Yes, annual reports are long, boring and badly illustrated. They also arrive too late to have any relevance, because if a company closes its books at the end of December, nobody’s likely to see it until mid-April.
Those four-color glossy wonders are also expensive to to produce and ship, and some money can be saved by creating a PDF version and emailing it, or making it available on the company website. How many people read that? You know the short answer. Standalone CSR reports fare a little better, particularly as companies are incorporating social media into their marketing plans.
Sustainability reporting and online publication do make a great marriage. The information is more accessible, the audience is significantly increased, transparency and trust are improved, and meaningful stakeholder engagement begins – but like all marriages, the two halves must work together or all the good things don’t happen.

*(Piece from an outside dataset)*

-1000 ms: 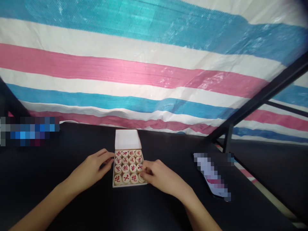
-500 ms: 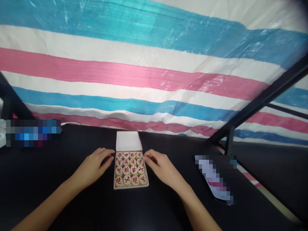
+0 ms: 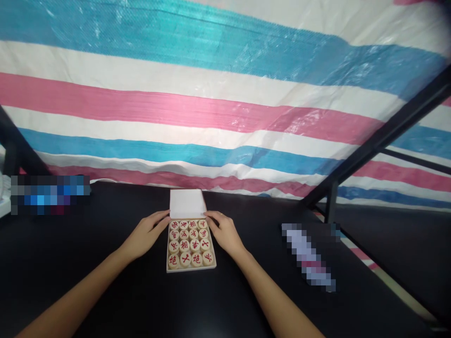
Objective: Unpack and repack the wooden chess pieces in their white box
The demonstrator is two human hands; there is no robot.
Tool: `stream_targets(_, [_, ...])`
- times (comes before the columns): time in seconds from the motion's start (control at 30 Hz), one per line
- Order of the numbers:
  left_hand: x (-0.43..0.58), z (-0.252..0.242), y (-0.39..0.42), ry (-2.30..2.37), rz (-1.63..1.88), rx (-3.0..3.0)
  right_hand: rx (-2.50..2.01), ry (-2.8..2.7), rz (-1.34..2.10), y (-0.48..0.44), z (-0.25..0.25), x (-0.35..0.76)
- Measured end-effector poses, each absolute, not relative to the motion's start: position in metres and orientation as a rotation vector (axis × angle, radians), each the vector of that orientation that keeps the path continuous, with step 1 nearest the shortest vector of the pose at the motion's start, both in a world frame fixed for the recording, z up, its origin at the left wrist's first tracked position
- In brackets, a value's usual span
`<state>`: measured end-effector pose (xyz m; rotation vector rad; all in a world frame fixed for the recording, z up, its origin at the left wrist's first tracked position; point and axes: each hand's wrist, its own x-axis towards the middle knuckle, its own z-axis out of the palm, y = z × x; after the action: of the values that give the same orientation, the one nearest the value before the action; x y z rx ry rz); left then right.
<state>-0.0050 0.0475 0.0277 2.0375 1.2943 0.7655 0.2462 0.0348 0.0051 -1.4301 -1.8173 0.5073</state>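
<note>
A shallow white box (image 3: 190,270) lies on the black table, filled with rows of round cream Chinese chess pieces (image 3: 184,245) marked with red characters. Against its far edge is the white box lid (image 3: 186,204), its pale inside facing up. My left hand (image 3: 148,233) has its fingertips on the lid's near left corner, the thumb close beside the index finger. At the opposite corner, my right hand (image 3: 225,233) holds the lid's edge with bent fingers. Both wrists are beside the box, and the undersides of the fingers are hidden.
A blurred flat object (image 3: 310,260) lies on the table to the right, and another blurred bluish item (image 3: 52,195) at the far left. Striped sheeting (image 3: 197,108) hangs behind the table. Black frame bars (image 3: 373,145) slant up at both sides.
My hands have moved from beside the box's upper sides to the lid's near corners and now touch it. The view has shifted slightly; the pieces keep their places.
</note>
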Motion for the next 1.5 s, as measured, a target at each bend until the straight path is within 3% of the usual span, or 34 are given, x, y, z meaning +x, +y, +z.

Organizations are finding that it's not easy to ‘go green’ and requires a lot more than talking the talk. Strategies have to be developed, plans implemented, processes changed, and the corporate culture refreshed. The good news is that, once you’ve done that, GoGreen Portals has made it easy to get the word out.
It’s About Transparency
Here at GoGreen Portals, we view CSR not simply as a communication tool to inform stakeholders about what’s happening at the firm, but as an engaging, inspiring and interactive way to converse with them with impactful content and open access. It is no longer possible for a company to hide its CSR on an obscure page of the corporate website: it will be found and conversations will sprout up on the web, customers, employees and every other stakeholder with an internet connection will find it, take screenshots, share comments in their social media, and speak their mind everywhere they can. Isn’t it better to demonstrate transparency, build trust, and let the world engage with your CSR, help them share their opinions and get it all out there on Facebook and Twitter? As John Friedman of Sodexo famously tweeted, “If you worry about what your employees will say about your company on social media, your problem is not social media.”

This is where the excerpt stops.